What Do You Think of Your Writing?
If you’re a writer then you know that feeling, the one you have after you read and reread what you’ve created.
You struggle for some sort of self-validation.
You know it’s ridiculous to try, there’s no way you can see your own work through someone else’s eyes.
Will people like it?
A Peek Into Your Mind
Sitting at your keyboard your eyes trace over the familiar words that you’ve so painstakingly crafted. Either you think it’s brilliant or you’re unsure. If it sucks, you certainly wouldn’t leave it in that state. You read along, you think you’ve got it, it all sounds right in your head.
BING! BING! BING!
Check yourself, stop what you’re doing. It’s someone else’s turn to have a look. You know the truth here. You can’t be objective. You’re reading the story as it plays out in your mind and not by the words that you’ve written. Truth.
Why Your Friends and Family Can’t Be Trusted
You do the first thing you can and share what you’ve got with that one trusted friend or any family that you can muster.
- The first thing to note, your family has been roped into this.
- The second thing, their reading because they feel like they have to.
- Thirdly, they love you and aren’t going to be objective either. If they are, your situation is extremely rare.
- Your friend is your best friend for a reason, they’ll be more honest but most likely want to steer clear of crushing you. They know you love writing, it’s your passion. They’re not going to jeopardize that by telling you the absolute truth if it’s crap.
At least you know what your next move is. You’ve read up on the business of writing and you know that good writer’s get themselves a good group of beta-readers. So you go through the motions, sending them chapter by chapter. You’re getting their feedback and you’re thrilled that they like it. Sure it’s not perfect, there are some areas that need perfecting, but of course there are, you expected that right? Yes, you did. Now you’re golden! Nope, think again.
What Aren’t Your Beta Readers Saying to You
What are your beta reader’s not telling you? Not every person who writes or reads is trained in the art of constructive criticism. And even if they are, do you think they want to hurt your feelings. It’s widely known that so many writers absolutely cannot take any form of rejection. It’s true, most writer’s cringe, denying their bad reviews, explaining them away. But not before taking it personally.
Is there some chance that you’re not getting the feedback you need? Great, just what you didn’t want to hear, right?
Before you dive into the world of beta-reading and build up your team, think of what your needing from them. We all ask for their honest opinion but are we prepared for the feedback.
- Are they trained in constructive criticism?
- Do they write in your genre?
- Are they someone who’s writing you respect?
- Do you trust them to tell you the truth?
Will you get upset if they tell you something you don’t want to hear? They think you will. It might be that they aren’t skilled at constructive criticism. They might shy away from stating what’s obvious to them that you somehow missed.

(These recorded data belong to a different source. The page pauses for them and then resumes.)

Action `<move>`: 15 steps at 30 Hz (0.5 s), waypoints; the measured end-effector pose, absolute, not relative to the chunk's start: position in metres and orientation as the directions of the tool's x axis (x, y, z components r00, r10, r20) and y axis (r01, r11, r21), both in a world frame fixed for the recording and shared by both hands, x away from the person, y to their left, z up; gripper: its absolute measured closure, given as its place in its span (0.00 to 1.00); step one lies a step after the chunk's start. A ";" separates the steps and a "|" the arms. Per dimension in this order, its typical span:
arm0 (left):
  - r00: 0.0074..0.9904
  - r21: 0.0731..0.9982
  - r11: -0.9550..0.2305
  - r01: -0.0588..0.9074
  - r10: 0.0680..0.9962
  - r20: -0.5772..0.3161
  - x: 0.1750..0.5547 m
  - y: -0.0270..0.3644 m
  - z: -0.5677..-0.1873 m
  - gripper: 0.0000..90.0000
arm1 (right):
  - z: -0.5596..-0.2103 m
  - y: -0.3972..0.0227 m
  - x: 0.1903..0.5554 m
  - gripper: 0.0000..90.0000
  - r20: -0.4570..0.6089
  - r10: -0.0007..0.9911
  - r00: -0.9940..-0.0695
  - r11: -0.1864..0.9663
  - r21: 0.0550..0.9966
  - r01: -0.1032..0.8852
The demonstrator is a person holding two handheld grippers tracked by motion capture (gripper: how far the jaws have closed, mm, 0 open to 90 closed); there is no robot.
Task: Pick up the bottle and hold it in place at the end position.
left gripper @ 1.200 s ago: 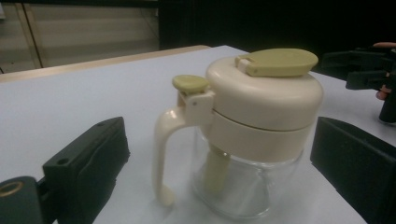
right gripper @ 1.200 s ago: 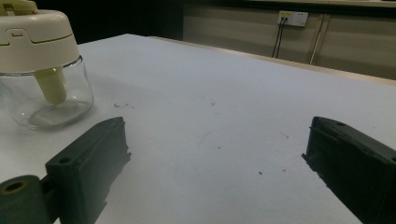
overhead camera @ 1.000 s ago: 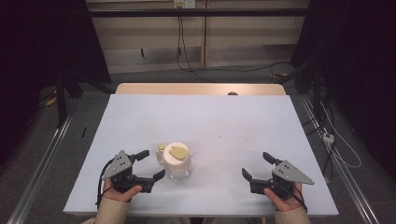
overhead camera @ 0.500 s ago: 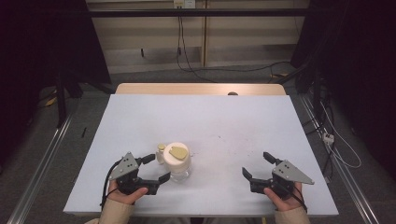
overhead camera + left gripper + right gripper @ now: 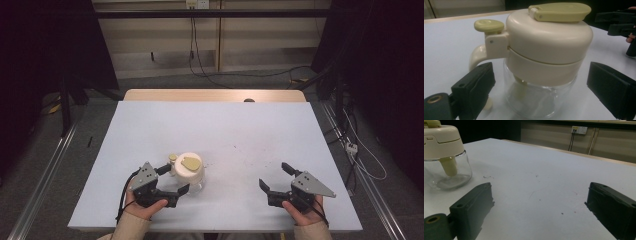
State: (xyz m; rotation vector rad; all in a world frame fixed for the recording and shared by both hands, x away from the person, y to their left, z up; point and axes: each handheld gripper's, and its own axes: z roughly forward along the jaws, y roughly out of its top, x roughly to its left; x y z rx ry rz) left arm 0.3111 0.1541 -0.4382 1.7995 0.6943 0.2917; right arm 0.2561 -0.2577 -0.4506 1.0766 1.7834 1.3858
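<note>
— Cream plastic over clear glass: is that the jar near the front left of the table?

— Yes. It stands upright on the white tabletop, a glass bowl below and a cream lid on top. A yellow-green flap lies flat on the lid's crown, and a round yellow-green button sits on the hinge block beside a curved cream handle. Through the glass in the right gripper view, a cream stem hangs down from the lid.

— Where is the left gripper?

— Right at the jar. Its jaws are spread wide, one on each side of the glass; in the left gripper view the jar stands between them, with a gap showing on both sides, so neither pad presses it. The jaw on the handle side lies just under the handle. The person's hand holds the gripper from below, and a black cable loops off it.

— And the right gripper?

— Well apart from the jar, near the front right of the table, held low in the other hand. Its jaws are also wide apart with only bare tabletop between them. A few small dark specks mark the surface in front of it.

— Anything beyond the table?

— Cables trail across the floor by a pale wall.
</note>
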 end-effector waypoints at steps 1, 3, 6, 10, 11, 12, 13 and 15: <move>0.796 0.931 -0.197 0.308 0.589 -0.139 0.311 0.152 -0.438 0.08 | -0.451 -0.258 0.256 0.06 0.004 0.884 -0.468 0.113 0.969 0.222; 0.792 0.929 -0.201 0.310 0.595 -0.136 0.312 0.149 -0.438 0.08 | -0.451 -0.258 0.256 0.07 0.003 0.883 -0.469 0.114 0.969 0.221; 0.774 0.926 -0.196 0.322 0.618 -0.138 0.313 0.144 -0.439 0.07 | -0.451 -0.258 0.256 0.06 0.003 0.884 -0.468 0.114 0.968 0.222; 0.770 0.926 -0.206 0.317 0.626 -0.124 0.314 0.137 -0.441 0.07 | -0.450 -0.258 0.256 0.07 0.004 0.882 -0.471 0.113 0.969 0.220; 0.766 0.925 -0.206 0.318 0.631 -0.122 0.314 0.134 -0.441 0.07 | -0.450 -0.257 0.256 0.07 0.004 0.882 -0.472 0.113 0.969 0.220; 0.766 0.927 -0.201 0.316 0.631 -0.124 0.315 0.132 -0.442 0.07 | -0.450 -0.257 0.256 0.07 0.002 0.882 -0.471 0.114 0.969 0.218; 0.764 0.926 -0.206 0.316 0.634 -0.120 0.315 0.131 -0.442 0.07 | -0.450 -0.257 0.256 0.07 0.002 0.882 -0.471 0.114 0.969 0.219; 0.757 0.927 -0.208 0.313 0.644 -0.111 0.315 0.127 -0.443 0.07 | -0.450 -0.257 0.256 0.07 0.000 0.883 -0.469 0.117 0.968 0.221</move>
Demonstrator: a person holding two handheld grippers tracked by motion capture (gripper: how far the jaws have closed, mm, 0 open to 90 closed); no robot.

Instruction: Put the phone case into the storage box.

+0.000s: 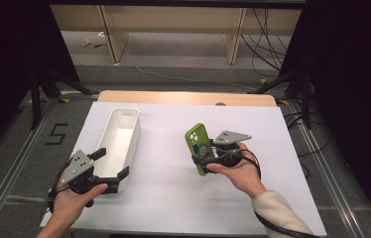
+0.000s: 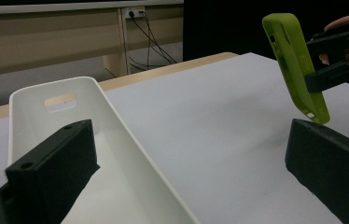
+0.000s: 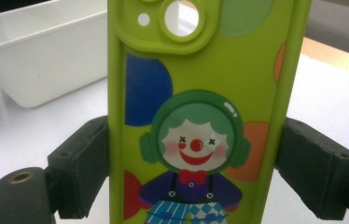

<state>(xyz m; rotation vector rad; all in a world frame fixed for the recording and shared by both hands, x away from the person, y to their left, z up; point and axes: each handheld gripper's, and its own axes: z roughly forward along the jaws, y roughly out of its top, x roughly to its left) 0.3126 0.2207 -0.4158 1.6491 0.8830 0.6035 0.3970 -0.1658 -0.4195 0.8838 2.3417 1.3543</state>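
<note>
A lime-green phone case [image 1: 199, 146] printed with a clown stands lifted off the white table sheet [image 1: 163, 193], camera cut-out uppermost. My right gripper [image 1: 204, 157] is shut on it, one jaw on each long edge, as the right gripper view shows [image 3: 191, 172] against the case [image 3: 200, 93]. The long white bin [image 1: 135, 141] lies left of centre. My left gripper [image 1: 113, 162] is open at the bin's near end. In the left gripper view [image 2: 189, 140] one jaw is inside the bin [image 2: 130, 140] and the other outside its wall. The case [image 2: 296, 65] hangs farther right there.
The wooden table edge [image 1: 188, 97] runs along the back, with floor cables [image 1: 263, 39] and furniture legs beyond. Black stand legs [image 1: 39, 89] flank the table. The white sheet between bin and case is bare.
</note>
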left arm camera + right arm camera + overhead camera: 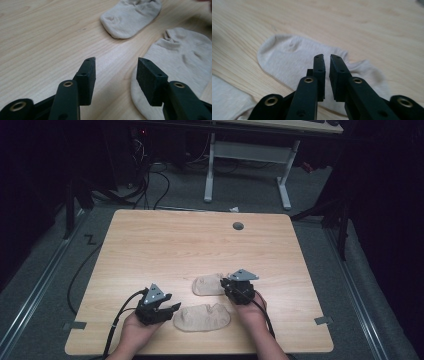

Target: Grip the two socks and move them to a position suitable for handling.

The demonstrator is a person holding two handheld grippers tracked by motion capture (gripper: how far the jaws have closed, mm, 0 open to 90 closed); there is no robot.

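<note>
Two beige ankle socks lie flat on the wooden table (175,240) near its front edge. The nearer sock (202,317) (180,62) is just right of my left gripper (172,308) (116,60), whose jaws stand wide open over bare wood with nothing between them. The farther sock (207,285) (132,15) (287,57) lies under my right gripper (226,283) (327,56). Those jaws hover low over its cuff end with a narrow gap and no fabric pinched. A corner of the nearer sock (227,100) shows at the lower left of the right gripper view.
A grey round grommet (238,226) sits in the table's far right part. Behind the table stands a white-legged desk (247,165) with cables on the floor. Small tape pieces (75,325) (323,320) mark the floor by both front corners.
</note>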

Why the hell are we so delicate you might ask? Because we’ve toiled away, bleeding our hearts out and it all sounded great in our minds while we were at it. We’ve spent hours and hours in the editing chair. We did our very best, followed all the rules we read in Stephen King’s book on writing. We put up the hefty fee to have our work edited by a professional even, and we made the necessary changes. See… we corrected the spots where we screwed up. But is there still something more that’s being overlooked here?
What You Can Do
While it’s true that there will always be a percentage of people that your writing just doesn’t resonate with. And there will always be the haters or the people that think they are better than you. There will always be a someone that rejects your style of writing. But, is there a message you’re missing, or something that’s been left unsaid entirely.
Take the time to make a list of what you expect from your beta-readers. Make sure the people that are reading for you are qualified to give you the feedback you’re looking for. If you just want to see if they like it, you can ask just about anyone to read for you. But if you want to grow as a writer and improve your craft, you’ll look for just the right fit. You’ll beg them to shred your work, demand that they hold nothing back. And the best part, you’ll love every ounce of criticism. It’s golden.